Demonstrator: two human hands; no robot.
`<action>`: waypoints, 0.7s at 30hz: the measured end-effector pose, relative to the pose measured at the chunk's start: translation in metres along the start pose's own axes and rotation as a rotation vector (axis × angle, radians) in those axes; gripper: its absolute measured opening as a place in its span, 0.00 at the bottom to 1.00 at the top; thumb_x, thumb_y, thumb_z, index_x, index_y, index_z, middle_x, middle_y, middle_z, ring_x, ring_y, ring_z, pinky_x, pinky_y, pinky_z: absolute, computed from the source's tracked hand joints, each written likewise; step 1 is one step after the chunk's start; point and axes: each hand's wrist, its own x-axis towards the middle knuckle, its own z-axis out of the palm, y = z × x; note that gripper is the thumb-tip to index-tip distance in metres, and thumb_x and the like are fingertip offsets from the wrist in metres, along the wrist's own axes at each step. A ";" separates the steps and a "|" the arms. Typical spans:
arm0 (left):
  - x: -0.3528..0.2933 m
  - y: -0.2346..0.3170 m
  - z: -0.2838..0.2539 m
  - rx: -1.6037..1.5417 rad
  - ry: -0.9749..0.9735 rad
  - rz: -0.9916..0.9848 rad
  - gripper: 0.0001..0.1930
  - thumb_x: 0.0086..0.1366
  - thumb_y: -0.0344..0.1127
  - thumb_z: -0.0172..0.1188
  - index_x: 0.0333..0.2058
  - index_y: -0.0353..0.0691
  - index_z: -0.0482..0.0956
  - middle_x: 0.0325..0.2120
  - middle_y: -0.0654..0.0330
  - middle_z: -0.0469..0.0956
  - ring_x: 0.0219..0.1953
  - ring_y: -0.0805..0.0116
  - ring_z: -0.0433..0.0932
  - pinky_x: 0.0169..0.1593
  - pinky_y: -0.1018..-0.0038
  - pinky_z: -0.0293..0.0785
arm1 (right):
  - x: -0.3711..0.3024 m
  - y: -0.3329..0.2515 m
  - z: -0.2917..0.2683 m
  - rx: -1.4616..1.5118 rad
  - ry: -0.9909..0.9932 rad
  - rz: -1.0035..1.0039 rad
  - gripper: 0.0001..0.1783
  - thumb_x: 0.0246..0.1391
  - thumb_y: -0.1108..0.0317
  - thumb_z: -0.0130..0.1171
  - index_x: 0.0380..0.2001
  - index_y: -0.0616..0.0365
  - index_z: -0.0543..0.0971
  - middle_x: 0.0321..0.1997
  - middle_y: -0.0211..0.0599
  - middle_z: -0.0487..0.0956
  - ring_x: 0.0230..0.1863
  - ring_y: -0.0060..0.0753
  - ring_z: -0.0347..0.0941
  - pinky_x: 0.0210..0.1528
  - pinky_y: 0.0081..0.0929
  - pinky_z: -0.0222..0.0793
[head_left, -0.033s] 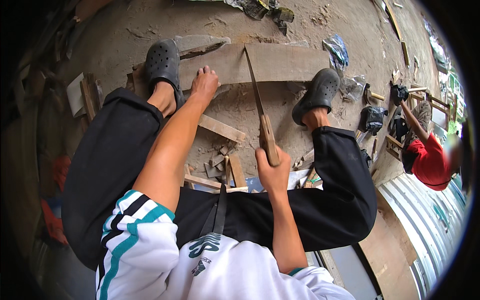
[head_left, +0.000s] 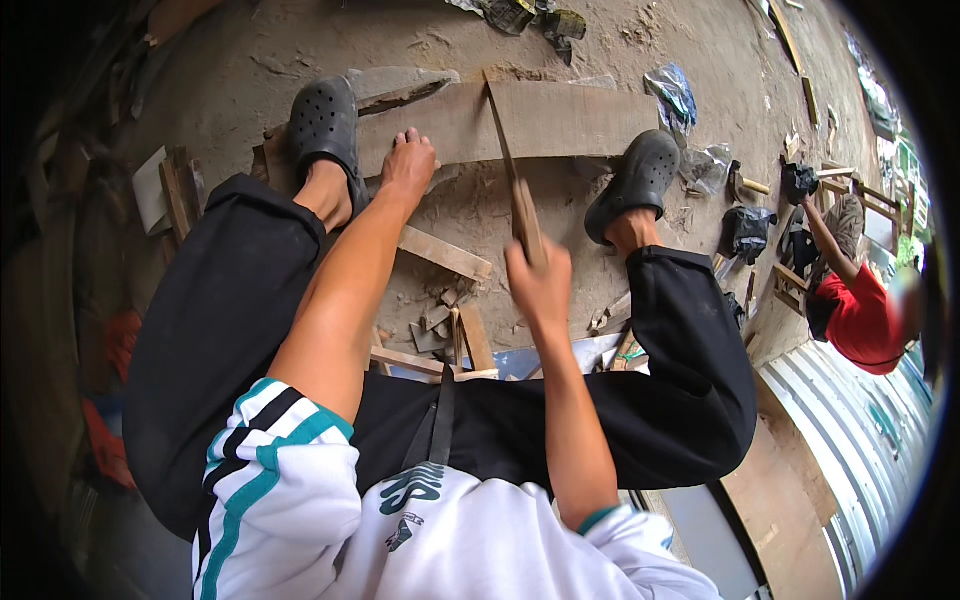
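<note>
A wide wooden board (head_left: 570, 125) lies across the ground, with a dark clog-style shoe (head_left: 330, 125) on its left end and another (head_left: 640, 185) against its right end. My left hand (head_left: 408, 168) presses on the board beside the left shoe, closed over its near edge with bent fingers. In my right hand (head_left: 540, 285) is the wooden handle of a handsaw (head_left: 508, 150), gripped in a fist blurred by motion. The saw's blade crosses the board near its middle, and the tip reaches past the far edge.
Wood offcuts (head_left: 445, 253) and chips lie between my legs. A hammer (head_left: 748, 185), a black plastic bag (head_left: 748, 235) and crumpled clear plastic (head_left: 706, 170) are at the right. Farther right sits a person in red (head_left: 858, 315), near corrugated metal sheeting (head_left: 850, 440).
My right hand has pushed the saw forward, away from me, so its handle is closer to the board and more blade shows beyond the far edge. The left hand stays in place.
</note>
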 end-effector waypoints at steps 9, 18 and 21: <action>0.002 0.000 0.003 0.010 0.058 0.016 0.25 0.61 0.44 0.64 0.50 0.29 0.75 0.55 0.37 0.70 0.56 0.42 0.73 0.56 0.59 0.75 | -0.059 -0.006 -0.022 -0.043 -0.027 -0.054 0.13 0.49 0.66 0.58 0.19 0.65 0.72 0.13 0.48 0.68 0.16 0.28 0.67 0.23 0.37 0.63; 0.003 -0.005 0.016 0.042 0.044 0.016 0.28 0.63 0.46 0.63 0.53 0.29 0.73 0.60 0.39 0.67 0.60 0.42 0.70 0.57 0.59 0.74 | -0.078 0.010 -0.022 0.080 0.050 -0.075 0.14 0.50 0.67 0.58 0.19 0.67 0.72 0.12 0.44 0.68 0.16 0.23 0.63 0.22 0.34 0.62; 0.003 -0.003 0.016 0.065 0.010 0.035 0.30 0.63 0.46 0.62 0.56 0.30 0.71 0.63 0.37 0.63 0.62 0.42 0.67 0.59 0.59 0.72 | -0.030 0.015 -0.016 0.024 -0.030 -0.022 0.14 0.52 0.67 0.58 0.19 0.65 0.72 0.13 0.26 0.65 0.19 0.16 0.61 0.21 0.27 0.58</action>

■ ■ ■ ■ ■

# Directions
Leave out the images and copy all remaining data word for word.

# Solution for this task
Demonstrator: two human hands; no robot.
`<action>`: waypoints, 0.7s at 30hz: the measured end-effector pose, relative to the pose measured at the chunk's start: translation in metres along the start pose's own axes and rotation as a rotation vector (axis × angle, radians) in those axes; gripper: its absolute measured opening as a place in its span, 0.00 at the bottom to 1.00 at the top; thumb_x, thumb_y, thumb_z, index_x, index_y, index_z, middle_x, middle_y, middle_z, ring_x, ring_y, ring_z, pinky_x, pinky_y, pinky_z: absolute, computed from the source's tracked hand joints, each written likewise; step 1 is one step after the chunk's start; point and axes: each hand's wrist, its own x-axis towards the middle knuckle, its own z-axis out of the palm, y = z × x; note that gripper is the thumb-tip to index-tip distance in metres, and thumb_x and the like are fingertip offsets from the wrist in metres, along the wrist's own axes at each step. A ";" separates the steps and a "|" the arms. Typical spans:
arm0 (left):
  - x: -0.3528..0.2933 m
  - y: -0.2346..0.3170 m
  - z: -0.2838..0.2539 m
  - rx: -1.6037..1.5417 rad
  - ry: -0.9749..0.9735 rad
  - rz: -0.9916..0.9848 rad
  - gripper: 0.0001..0.1930
  - thumb_x: 0.0086..0.1366
  - thumb_y: -0.0344..0.1127
  - thumb_z: -0.0172..0.1188
  - index_x: 0.0333..0.2058
  - index_y: -0.0353..0.0691
  - index_z: -0.0482..0.0956
  - middle_x: 0.0325..0.2120
  - middle_y: -0.0654..0.0330
  - middle_z: -0.0469..0.0956
  - ring_x: 0.0219..0.1953
  - ring_y: -0.0805..0.0116
  - ring_z: -0.0433..0.0932
  - pinky_x: 0.0169..0.1593
  - pinky_y: -0.1018..-0.0038
  - pinky_z: -0.0293..0.0785
arm1 (right):
  - x: -0.3711..0.3024 m
  - y: -0.3329..0.2515 m
  - z: -0.2917..0.2683 m
  - rx: -1.4616..1.5118 rad
  - ry: -0.9909..0.9932 rad
  - rz: -1.0035..1.0039 rad
  - gripper: 0.0001..0.1783
  - thumb_x: 0.0246..0.1391
  - thumb_y: -0.1108..0.0317
  - thumb_z: -0.0130..0.1171
  - index_x: 0.0380..0.2001
  - index_y: -0.0616..0.0365
  - index_z: -0.0543..0.0971
  - middle_x: 0.0321..0.1997
  - middle_y: -0.0211..0.0599
  - middle_z: -0.0487..0.0956
  - ring_x: 0.0230..0.1863
  - ring_y: -0.0060..0.0753
  - ring_z: -0.0347..0.0941
  - pinky_x: 0.0210..0.1528
  - pinky_y: 0.0081..0.0929
  - pinky_z: -0.0222..0.0793
[head_left, -0.033s] 
[head_left, +0.000s] 
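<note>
A wide wooden board (head_left: 570, 125) lies across the ground, with a dark clog-style shoe (head_left: 330, 125) on its left end and another (head_left: 640, 185) against its right end. My left hand (head_left: 408, 168) presses on the board beside the left shoe, closed over its near edge with bent fingers. In my right hand (head_left: 540, 285) is the wooden handle of a handsaw (head_left: 508, 150), gripped in a fist blurred by motion. The saw's blade crosses the board near its middle, and the tip reaches past the far edge.
Wood offcuts (head_left: 445, 253) and chips lie between my legs. A hammer (head_left: 748, 185), a black plastic bag (head_left: 748, 235) and crumpled clear plastic (head_left: 706, 170) are at the right. Farther right sits a person in red (head_left: 858, 315), near corrugated metal sheeting (head_left: 850, 440).
My right hand has pushed the saw forward, away from me, so its handle is closer to the board and more blade shows beyond the far edge. The left hand stays in place.
</note>
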 end-effector waypoints at steps 9, 18 and 21: <action>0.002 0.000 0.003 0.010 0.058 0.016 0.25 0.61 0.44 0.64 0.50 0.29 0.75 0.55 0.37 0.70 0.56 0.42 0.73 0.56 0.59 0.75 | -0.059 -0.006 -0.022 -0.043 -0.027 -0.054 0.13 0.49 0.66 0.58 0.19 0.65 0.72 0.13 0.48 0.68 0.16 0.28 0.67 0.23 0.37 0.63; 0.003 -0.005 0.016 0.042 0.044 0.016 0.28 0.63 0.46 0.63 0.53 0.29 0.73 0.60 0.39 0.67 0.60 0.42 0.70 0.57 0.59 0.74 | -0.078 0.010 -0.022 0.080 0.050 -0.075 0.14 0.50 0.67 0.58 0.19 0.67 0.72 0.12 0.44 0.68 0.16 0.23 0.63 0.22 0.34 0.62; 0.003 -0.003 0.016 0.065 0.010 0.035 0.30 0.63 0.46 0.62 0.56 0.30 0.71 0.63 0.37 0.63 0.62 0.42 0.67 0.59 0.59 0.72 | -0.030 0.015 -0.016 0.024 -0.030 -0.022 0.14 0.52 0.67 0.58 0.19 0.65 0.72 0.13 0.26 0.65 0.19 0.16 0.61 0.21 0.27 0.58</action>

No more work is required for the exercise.